Look through the listing below for the line with "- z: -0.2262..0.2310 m" and the line with "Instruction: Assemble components". Copy both, along with every line between them, exactly and with no pictures.
+---+
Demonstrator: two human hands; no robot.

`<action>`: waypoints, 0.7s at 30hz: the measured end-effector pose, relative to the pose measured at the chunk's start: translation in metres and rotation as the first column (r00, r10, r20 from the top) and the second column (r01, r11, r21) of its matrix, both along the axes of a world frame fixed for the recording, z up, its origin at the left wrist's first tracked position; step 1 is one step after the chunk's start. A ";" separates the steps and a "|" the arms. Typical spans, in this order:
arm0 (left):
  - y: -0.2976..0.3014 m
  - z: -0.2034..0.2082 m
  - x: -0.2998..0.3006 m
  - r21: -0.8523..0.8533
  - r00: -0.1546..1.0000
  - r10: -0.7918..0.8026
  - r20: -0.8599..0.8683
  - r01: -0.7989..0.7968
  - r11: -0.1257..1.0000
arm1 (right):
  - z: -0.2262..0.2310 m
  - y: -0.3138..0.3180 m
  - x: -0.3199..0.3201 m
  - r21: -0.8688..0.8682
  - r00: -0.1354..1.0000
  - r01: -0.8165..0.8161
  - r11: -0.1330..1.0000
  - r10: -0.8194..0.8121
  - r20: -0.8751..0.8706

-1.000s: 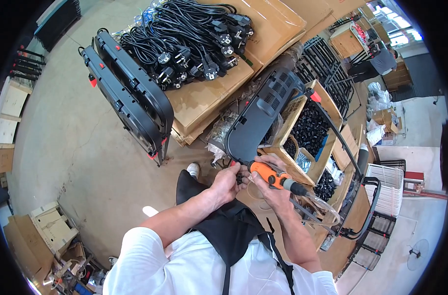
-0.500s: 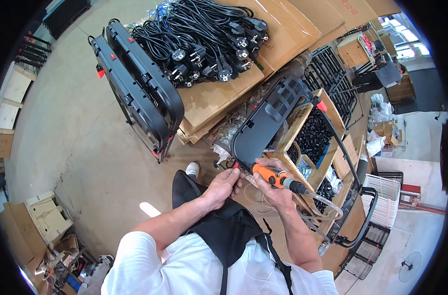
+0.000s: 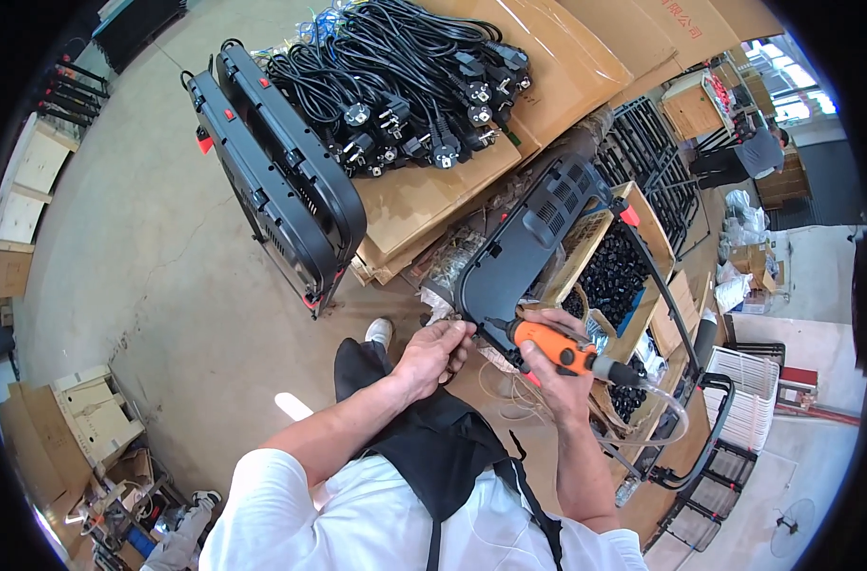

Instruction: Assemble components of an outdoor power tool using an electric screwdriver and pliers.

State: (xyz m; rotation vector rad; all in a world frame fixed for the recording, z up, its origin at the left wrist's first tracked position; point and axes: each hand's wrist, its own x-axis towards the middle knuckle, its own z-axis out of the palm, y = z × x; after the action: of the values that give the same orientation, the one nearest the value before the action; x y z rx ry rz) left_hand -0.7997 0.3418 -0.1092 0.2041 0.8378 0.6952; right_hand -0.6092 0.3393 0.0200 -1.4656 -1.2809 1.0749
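My right hand (image 3: pixel 559 373) is wrapped round an orange and black air screwdriver (image 3: pixel 552 347), with a clear hose running from its rear end. The tool's dark tip points left, toward my left hand (image 3: pixel 435 356). The fingertips of that hand are pinched together by the lower corner of a black plastic panel (image 3: pixel 514 262); anything between them is too small to make out. The panel has vent slots and is joined to a black tube frame (image 3: pixel 663 290) with red parts. It leans over the parts bins on my right.
Black power cords (image 3: pixel 405 95) with plugs lie piled on a cardboard box (image 3: pixel 424 205) ahead. Two similar black units (image 3: pixel 291 176) stand on the floor at left. A wooden bin (image 3: pixel 647 224) holds small black parts. At far right another person (image 3: pixel 752 157) bends over.
My right hand has drawn the screwdriver a little to the right, and its tip now shows. My left hand stays pinched near the panel's corner. The whole view has shifted slightly.
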 end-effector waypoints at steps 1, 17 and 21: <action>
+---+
• Answer for the task:
  - z: -0.2262..0.2310 m
  - y: -0.3138..0.3180 m
  - x: -0.3199..0.3201 m
  - r21: -0.8688..0.8682
  - r00: -0.1354..1.0000
  - r01: -0.8165..0.8161
  - r11: -0.1330..1.0000
  - r10: -0.8194..0.8121
  - r20: -0.8751..0.8706

-1.000s: 
-0.500s: 
+0.000s: 

Instruction: Assemble components of an outdoor power tool using an electric screwdriver and pliers.

No further answer is required.